Giovanni si ritira nel deserto anche perché quella era stata l’esperienza fondamentale di Israele. Il deserto richiama la terra arida dell’adama, della creazione: si tratta di ricominciare in modo nuovo. Si mette a battezzare al Giordano, che nella memoria di Israele era il luogo dell’ingresso nella terra promessa: ora il popolo si trova davanti a un nuovo inizio, ma come continua ad accadere oggi, non sempre siamo capaci di vederlo. Il cambiamento comporta sempre dei rischi: chi pretende di avere tutto chiaro fin dall’inizio, non intraprende in genere nessun percorso di cambiamento. Anche il Battista non comprende tutto. Si accorgerà di non aver capito tutto di Dio. Alcune cose lo turberanno, lo metteranno in questione, dovrà chiedere, dovrà continuare a cambiare.

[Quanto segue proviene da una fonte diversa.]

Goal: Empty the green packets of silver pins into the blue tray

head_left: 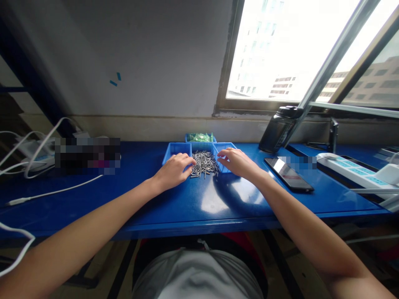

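A loose pile of small, slim grey metal pieces like screws or pins (204,163) lies between my hands; their exact kind is too small to tell. My left hand (176,171) is at the pile's left edge, fingers loosely bent and thumb apart, with nothing visible in it. On the right side, my right hand (237,162) reaches over a blue bin (225,146), its fingers apart and pointing at the pile. Another blue bin (177,148) stands behind my left hand. At the back, a third blue bin holds green plastic packaging (201,137).
The blue table (187,207) meets the wall behind the bins. To the right are a phone (289,174), a dark bottle (278,129) and a white power strip (355,170). White cables (62,191) and a blurred-out patch occupy the left.
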The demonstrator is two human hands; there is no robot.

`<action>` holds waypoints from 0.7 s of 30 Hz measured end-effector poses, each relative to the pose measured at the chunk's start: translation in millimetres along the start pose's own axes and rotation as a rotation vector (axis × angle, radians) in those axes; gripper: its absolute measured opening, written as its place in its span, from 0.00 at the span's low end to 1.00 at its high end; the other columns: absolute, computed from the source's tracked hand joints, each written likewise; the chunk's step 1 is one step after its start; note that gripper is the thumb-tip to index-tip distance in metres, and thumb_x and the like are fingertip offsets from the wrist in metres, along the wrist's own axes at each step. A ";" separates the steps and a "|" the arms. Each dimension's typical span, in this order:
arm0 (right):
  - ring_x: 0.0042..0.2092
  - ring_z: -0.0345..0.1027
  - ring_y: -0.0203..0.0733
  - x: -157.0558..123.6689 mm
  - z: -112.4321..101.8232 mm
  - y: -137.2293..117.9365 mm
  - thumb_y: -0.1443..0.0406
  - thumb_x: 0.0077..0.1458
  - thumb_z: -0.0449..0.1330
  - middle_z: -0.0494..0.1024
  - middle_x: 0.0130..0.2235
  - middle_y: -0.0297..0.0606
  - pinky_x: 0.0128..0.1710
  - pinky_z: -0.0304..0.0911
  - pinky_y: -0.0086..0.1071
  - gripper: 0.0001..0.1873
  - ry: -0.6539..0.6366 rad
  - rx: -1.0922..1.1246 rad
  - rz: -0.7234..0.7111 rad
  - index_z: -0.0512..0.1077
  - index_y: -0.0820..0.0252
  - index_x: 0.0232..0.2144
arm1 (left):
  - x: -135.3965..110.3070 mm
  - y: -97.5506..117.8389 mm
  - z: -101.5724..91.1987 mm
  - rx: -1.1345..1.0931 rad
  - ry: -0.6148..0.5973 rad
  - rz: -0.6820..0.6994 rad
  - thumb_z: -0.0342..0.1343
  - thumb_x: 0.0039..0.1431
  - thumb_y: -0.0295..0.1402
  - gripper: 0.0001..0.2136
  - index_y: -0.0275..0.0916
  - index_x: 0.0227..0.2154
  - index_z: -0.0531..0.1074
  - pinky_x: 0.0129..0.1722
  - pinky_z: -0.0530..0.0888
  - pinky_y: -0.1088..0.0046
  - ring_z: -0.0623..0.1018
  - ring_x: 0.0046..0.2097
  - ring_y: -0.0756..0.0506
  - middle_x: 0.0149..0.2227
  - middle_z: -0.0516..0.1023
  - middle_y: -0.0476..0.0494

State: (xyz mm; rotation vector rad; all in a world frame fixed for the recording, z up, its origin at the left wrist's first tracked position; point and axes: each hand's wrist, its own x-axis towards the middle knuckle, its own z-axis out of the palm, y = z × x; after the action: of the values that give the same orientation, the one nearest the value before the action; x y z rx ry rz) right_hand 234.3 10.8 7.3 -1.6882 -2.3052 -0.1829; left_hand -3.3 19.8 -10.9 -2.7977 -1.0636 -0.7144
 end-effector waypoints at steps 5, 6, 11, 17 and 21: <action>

A volte rischiamo di affrontare in modo molto semplicistico le nostre istanze di cambiamento. Il cambiamento vero non è a buon prezzo: la gente va effettivamente da Giovanni, ma egli li rimprovera. Come mai? Possiamo intuire che forse le persone che accorrevano non avevano maturato un vero e proprio desiderio di cambiamento, forse era solo superficiale, un desiderio velleitario, una moda, magari tanta gente stava andando al Giordano e molti ci si sono ritrovati per caso. La conversione è una maturazione profonda e consapevole di un vero cambiamento.
Il cambiamento a volte assume dei tratti paradossali, ci sembra impossibile, ci fermiamo davanti a quello che ragionevolmente sembra impensabile. Isaia ci propone in questa domenica proprio delle immagini paradossali: il lupo con l’agnello, il leopardo con il capretto, il vitello con il leoncello…un lattante che gioca con i serpenti! L’impossibile è sempre il segno della presenza di Dio. Davanti a molte relazioni, a tante vicende dolorose, non ci aspettiamo più niente, perché razionalmente sarebbe impensabile un cambiamento, una riconciliazione, una novità. Oggi Isaia continua a invitarci a credere nella potenza di Dio: la nostra salvezza è in un piccolo germoglio, indifeso, esposto alle intemperie. Convertirsi vuol dire aprire la mente e il cuore a questa novità di Dio che ci sembra, comprensibilmente, paradossale e impossibile!
Leggersi dentro
- Dove ti sembra che il Signore ti stia chiamando a un cambiamento?
- Quali sono i tuoi modi di pensare che ostacolano la tua conversione?